Nathan Helm-Burger 30 Apr 2024 17:09 UTC
8 points
0
So when trying to work with language data vs image data, an interesting assumption of the ml vision research community clashes with an assumption of the language research community. For a language model, you represent the logits as a tensor with shape [batch_size, sequence_length, vocab_size]. For each position in the sequence, there are a variety of likelihood values of possible tokens for that position.
In vision models, the assumption is that the data will be in the form [batch_size, color_channels, pixel_position]. Pixel position can be represented as a 2d tensor or flattened to 1d.
See the difference? Sequence position comes first, pixel position comes second. Why? Because a color channel has a particular meaning, and thus it is intuitive for a researcher working with vision data to think about the ‘red channel’ as a thing which they might want to separate out to view. What if we thought of 2nd-most-probable tokens the same way? Is it meaningful to read a sequence of all 1st-most-probable tokens, then read a sequence of all 2nd-most-probable tokens? You could compare the semantic meaning, and the vibe, of the two sets. But this distinction doesn’t feel as natural for language logits as it does for color channels.

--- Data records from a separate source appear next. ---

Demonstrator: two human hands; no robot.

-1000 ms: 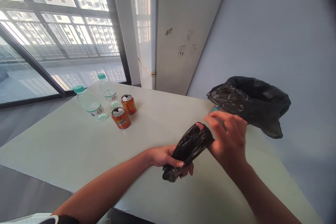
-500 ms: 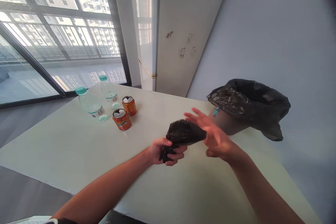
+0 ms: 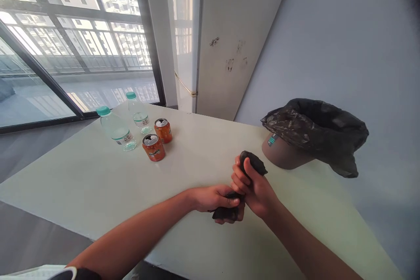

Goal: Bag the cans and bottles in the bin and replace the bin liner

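Note:
Both of my hands are wrapped round a bunched black plastic bag above the table. My left hand grips its lower end, which pokes out below the fingers. Just above and to the right, my right hand squeezes the upper part in a fist, thumb on top, and the bag's end sticks out past it. The two hands touch. Right of them stands a brown bin, with another black bag lining it and folded over its rim.
Two orange soda cans, a nearer can and a farther can, stand opened on the white table. Beside them are two clear bottles with green caps, a left bottle and a rear bottle. A fridge stands behind.
My right hand, spread open before, has closed round the bag's upper part. The bag is squeezed narrower, and my left hand has shifted right and slightly down with it.

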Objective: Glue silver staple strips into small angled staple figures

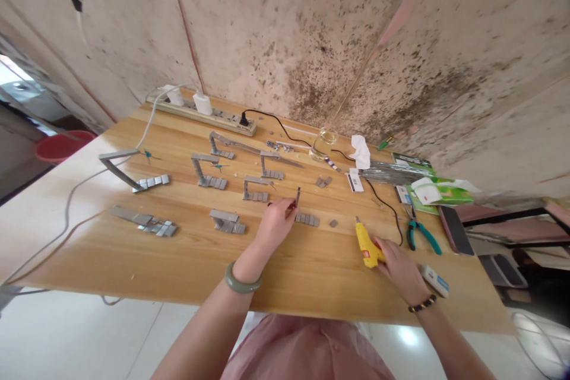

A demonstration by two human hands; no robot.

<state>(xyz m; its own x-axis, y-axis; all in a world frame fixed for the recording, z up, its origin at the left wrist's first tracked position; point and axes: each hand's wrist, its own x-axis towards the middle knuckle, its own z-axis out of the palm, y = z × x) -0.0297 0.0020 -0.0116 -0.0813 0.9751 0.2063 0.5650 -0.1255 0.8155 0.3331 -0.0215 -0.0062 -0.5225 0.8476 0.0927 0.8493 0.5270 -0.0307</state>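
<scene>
My left hand [276, 224], with a green bangle at its wrist, pinches a small upright grey strip [298, 197]. The strip's lower end is hidden by my fingers. It stands at the left end of a flat row of grey tiles [308, 219]. A single loose grey tile [333, 223] lies just right of that row. My right hand [398, 267] is wrapped round the handle of a yellow glue gun [367, 246], whose nozzle points away from me. Left of my left hand stands a small grey bracket-shaped model [227, 221] on a tiled base.
Several similar grey models [209, 171] stand across the left and middle. A power strip [187, 108] runs along the back. At right are a glass of liquid [323, 143], wire bundle [387, 172], pliers [418, 231], phone [456, 230], tissue pack [449, 191] and white box [435, 281].
</scene>
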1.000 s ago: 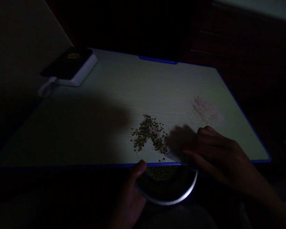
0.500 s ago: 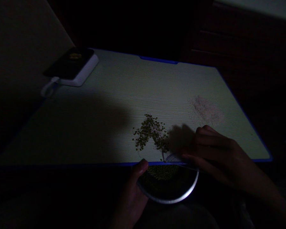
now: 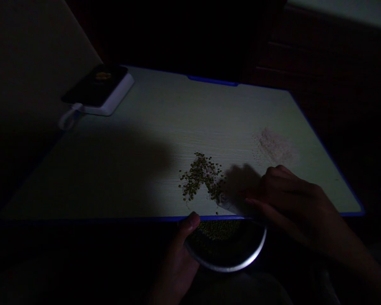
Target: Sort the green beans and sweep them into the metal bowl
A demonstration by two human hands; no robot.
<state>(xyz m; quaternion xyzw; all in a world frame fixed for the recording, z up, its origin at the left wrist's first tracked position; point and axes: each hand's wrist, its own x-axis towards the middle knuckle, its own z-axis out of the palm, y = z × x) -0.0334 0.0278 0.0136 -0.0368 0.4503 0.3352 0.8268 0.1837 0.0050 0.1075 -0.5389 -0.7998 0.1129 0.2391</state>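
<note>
Left hand grasping bowl at near edge of table, right hand pinching translucent sheet beside green beans, powder toward right edge

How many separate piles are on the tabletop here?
2: scattered green seeds near the front edge of the tabletop, and a pale heap farther back to the right. The right hand could hide more.

I record remotely: pale-green rectangular tabletop, faintly streaked, blue-edged; small olive-green beans, near; pinkish granular heap, right; silver-rimmed round bowl, near; black-topped white box, far left.
</note>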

- faul_sname 30 Apr 2024 18:32 UTC
  4 points
  2
  Parent
  Somewhat of an oversimplification below, but
  Each position in vision models you are trying to transform points in a continuous 3-dimensional space (RGB) to and from the model representation. That is, to embed a pixel you go $c^{3} \to R^{d_model}$ , and to unembed you go $R^{d_model} \to c^{3}$ where $c \in R and 0 \leq c < 2^{color_depth_in_bits}$ .
  In a language model, you are trying to transform 100,000-dimensional categorical data to and from the model representation. That is, to embed a token you go $t \to R^{d_model}$ and to unembed $R^{d_model} \to R^{d_vocab}$ where $t \in R and 0 \leq t < d_vocab$ -- for embedding, you can think of the embedding as a 1-hot $t \to R^{d_vocab}$ followed by a $R^{d_vocab} \to R^{d_model}$ , though in practice you just index into a tensor of shape (d_vocab, d_model) because 1-hot encoding and then multiplying is a waste of memory and compute. So you can think of a language model as having 100,000 “channels”, which encode “the token is the” / “the token is Bob” / “the token is |”.
  - Nathan Helm-Burger 1 May 2024 2:26 UTC
    4 points
    0
    Parent
    Yeah, I was playing around with using a VAE to compress the logits output from a language transformer. I did indeed settle on treating the vocab size (e.g. 100,000) as the ‘channels’.
- James Camacho 30 Apr 2024 18:48 UTC
  3 points
  0
  Parent
  The computer vision researchers just chose the wrong standard. Even the images they train on come in [pixel_position, color_channels] format.